But it is now suggested that if any money was stolen by the defendant, it was not the money of Lillie Happy but was the money of the defendant's corporation. The record facts and applicable law afford several answers to such a suggestion but the complete and practical answer is that throughout the trial and in both the opening and the summation by his counsel the defendant admitted that it was he who owed Miss Happy money — not the corporation. Indeed the record shows that when the defendant, upon his direct examination, was asked to give a conversation he had with Miss Happy one week before the trial he stated: "She [Miss Happy] said she would like to have the money that I owed her, and I told her I would like to give it to her. I said `If we can arrange some solution of this thing where we are not going to be all tied up on it, I would be very glad indeed, and will anyway to the best of my ability, see that you get back the money you entrusted tome.' * * * At the time I was there I had intended paying her a portion of what I owed her and giving her my father's note, the way we originally talked." And again when this subject became a matter of cross-examination, the following testimony was given by the defendant: "Q. How much money do you owe Lillie Happy? A. I believe the figure is twelve hundred and some odd dollars. Q.You do owe her that money, don't you? A. Certainly I do owe it to her. Q. And you said to her `I will give you the money that you entrusted to me' didn't you? A. That is correct. Q. You have not done it, have you? A. I have not." (Emphasis supplied.)

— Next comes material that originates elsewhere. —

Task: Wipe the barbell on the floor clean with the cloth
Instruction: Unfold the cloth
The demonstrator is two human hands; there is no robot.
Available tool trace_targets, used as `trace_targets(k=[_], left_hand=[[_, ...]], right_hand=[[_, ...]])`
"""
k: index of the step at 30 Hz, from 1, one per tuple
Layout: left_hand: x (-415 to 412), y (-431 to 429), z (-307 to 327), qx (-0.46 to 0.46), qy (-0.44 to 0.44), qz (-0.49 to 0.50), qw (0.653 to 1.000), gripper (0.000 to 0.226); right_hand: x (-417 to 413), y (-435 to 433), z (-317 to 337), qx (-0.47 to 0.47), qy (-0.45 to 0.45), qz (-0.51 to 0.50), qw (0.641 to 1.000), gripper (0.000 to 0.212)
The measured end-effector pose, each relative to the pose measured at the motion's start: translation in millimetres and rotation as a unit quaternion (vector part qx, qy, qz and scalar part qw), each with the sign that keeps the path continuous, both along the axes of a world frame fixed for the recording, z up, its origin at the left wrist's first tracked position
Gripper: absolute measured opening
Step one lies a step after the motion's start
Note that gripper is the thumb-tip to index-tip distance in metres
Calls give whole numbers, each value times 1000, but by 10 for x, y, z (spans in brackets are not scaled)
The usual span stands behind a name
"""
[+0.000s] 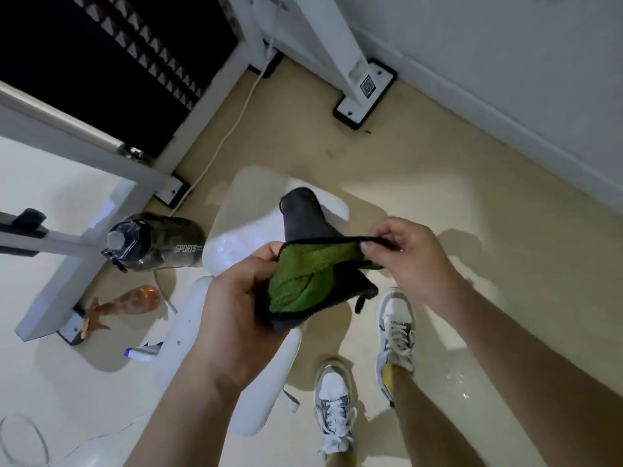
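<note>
A green cloth [303, 281] with a black edge and dark back is held up between both hands, above the floor. My left hand [236, 298] grips its bunched lower part. My right hand [404, 257] pinches the black top edge between thumb and fingers. Under the cloth lies a white object with two rounded bulky ends [249, 230] and a dark grey middle part [301, 214]; it looks like the barbell, though the cloth and my left arm hide much of it. Neither hand touches it.
A dark "SPORTS" water bottle [158, 244] lies left of the white object. An orange plastic item [135, 301] and a small white tube [145, 348] lie nearby. White desk legs [350, 79] and a cable [229, 129] stand behind. My two sneakers [394, 332] are at lower right.
</note>
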State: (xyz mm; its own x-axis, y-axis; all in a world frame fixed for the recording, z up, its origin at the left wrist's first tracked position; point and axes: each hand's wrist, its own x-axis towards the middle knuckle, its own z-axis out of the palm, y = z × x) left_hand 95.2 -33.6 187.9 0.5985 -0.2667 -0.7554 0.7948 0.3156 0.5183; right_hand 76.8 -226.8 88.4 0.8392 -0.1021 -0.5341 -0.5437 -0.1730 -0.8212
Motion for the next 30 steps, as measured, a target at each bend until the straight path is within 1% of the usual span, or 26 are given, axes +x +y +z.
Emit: trace_targets(k=[1, 2, 3, 4, 5, 6, 7, 8, 9, 10, 12, 13, 15, 16, 17, 19, 21, 22, 24, 25, 26, 27, 28, 29, 30], left_hand=[[-33, -40, 127, 8, -8, -65, 998, 6], [-88, -77, 226, 56, -35, -149, 987, 5], [-159, -106, 294, 135, -88, -246, 956, 12], [-241, -130, 315, 233, -161, -339, 897, 21], [-331, -175, 342, 317, -240, -422, 815, 29], [-417, -242, 387, 382, -305, -484, 726, 32], [-501, -303, 431, 421, -354, -519, 654, 33], [-578, -358, 466, 442, -383, -536, 609, 32], [-650, -413, 483, 453, -401, -542, 583, 31], [-719, -475, 492, 460, -415, -538, 572, 31], [-868, -627, 500, 463, -417, -537, 569, 28], [-953, -723, 511, 456, -408, -544, 574, 25], [-1172, -942, 527, 415, -383, -575, 592, 22], [-1308, -1052, 536, 385, -374, -592, 601, 23], [-1459, -1165, 541, 357, -370, -603, 610, 24], [-1776, -1428, 575, 314, -355, -604, 641, 23], [-2110, -1724, 654, 281, -333, -587, 683, 22], [-2293, -1886, 723, 263, -323, -579, 700, 22], [-2710, -2187, 874, 219, -297, -561, 741, 21], [-2923, -2331, 942, 198, -282, -540, 768, 22], [-3139, -2472, 1008, 184, -271, -515, 792, 23], [-3358, -2612, 1062, 175, -267, -498, 806, 24], [-3569, -2740, 1096, 170, -272, -491, 810, 25], [-3752, -2852, 1106, 168, -290, -491, 804, 28], [-3916, -2953, 1095, 167, -316, -495, 792, 31]], right_hand=[[-77, -125, 155, 30, 25, -35, 999, 8], [-171, -248, 324, 51, 42, -66, 996, 7], [-286, -358, 492, 62, 55, -94, 992, 7], [-425, -458, 651, 57, 63, -116, 990, 7], [-584, -541, 812, 38, 67, -137, 988, 7], [-770, -606, 964, 15, 67, -156, 985, 7], [-964, -659, 1108, -7, 66, -176, 982, 8], [-1173, -705, 1227, -31, 62, -197, 978, 10], [-1400, -746, 1335, -58, 59, -216, 973, 14], [-1636, -785, 1419, -86, 58, -232, 967, 18], [-2117, -849, 1522, -144, 65, -247, 956, 19], [-2352, -875, 1544, -182, 74, -248, 949, 17], [-2790, -937, 1574, -250, 99, -257, 928, 13], [-2994, -970, 1580, -256, 105, -276, 921, 13], [-3186, -1006, 1585, -242, 103, -305, 915, 17], [-3556, -1103, 1595, -198, 102, -368, 903, 26], [-3906, -1219, 1647, -136, 99, -423, 891, 31], [-4080, -1289, 1697, -85, 91, -458, 880, 31], [-4434, -1425, 1838, 59, 60, -527, 846, 29], [-4605, -1504, 1908, 126, 42, -542, 830, 28], [-4771, -1580, 1969, 179, 31, -539, 822, 26], [-4956, -1638, 2005, 214, 24, -522, 825, 20], [-5128, -1673, 2029, 231, 20, -492, 839, 13], [-5279, -1700, 2038, 231, 21, -459, 858, 14], [-5413, -1730, 2027, 220, 30, -425, 878, 22]])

No suggestion was made to the jury on the facts or to the trial justice on the law that the funds appropriated by the defendant belonged to the corporation. In reaching a decision in this case upon the law we may not acquit the defendant by resting a conclusion to that end upon a view as to established facts not shared by the defendant upon the trial. "A controversy put out of the case by the parties is not to be put into it by us." (Martin v. Herzog, 228 N.Y. 164, 167.) *Page 82

We cannot agree with the defendant's assertion that his rights were prejudiced by the receipt in evidence of Exhibit 50, a written memorandum prepared by the assistant treasurer in 1935 shortly after the receiver took charge of the corporation's property and affairs. This item of proof was offered by the prosecution as a means of showing to whom the Starrett bonds belonged of which the receiver took possession. It was prepared by the assistant treasurer who, as a witness for the defendant, upon cross-examination, gave independent testimony from his personal knowledge of the facts contained within the memorandum which had a direct bearing upon the defendant's claim that he had set aside two of the Starrett bonds for Miss Happy and that before the receiver took possession they had been earmarked as her property. The assistant treasurer testified that he "did practically all" the buying of securities for R.C. Robinson Securities Corporation and that he had the securities in his charge after they were delivered. He had personal knowledge of the bonds in the possession of the corporation at the time of the receivership and stated from memory that the number of Starrett bonds was sixteen — fourteen of which then belonged to John and Mittie Weaver and two belonged to John D. Robinson. He testified that Exhibit No. 50 was prepared by him in November, 1935, as a record of the numbers of the two bonds owned by John D. Robinson and used, with other collateral, in arranging a bank loan for John D. Robinson. The arranging of such loan was not a corporation matter but a personal transaction between the defendant and John D. Robinson. In view of this testimony by the assistant treasurer and other testimony by the same witness which fully explain facts set forth in Exhibit 50, we do not regard as prejudicial the receipt in evidence of that exhibit.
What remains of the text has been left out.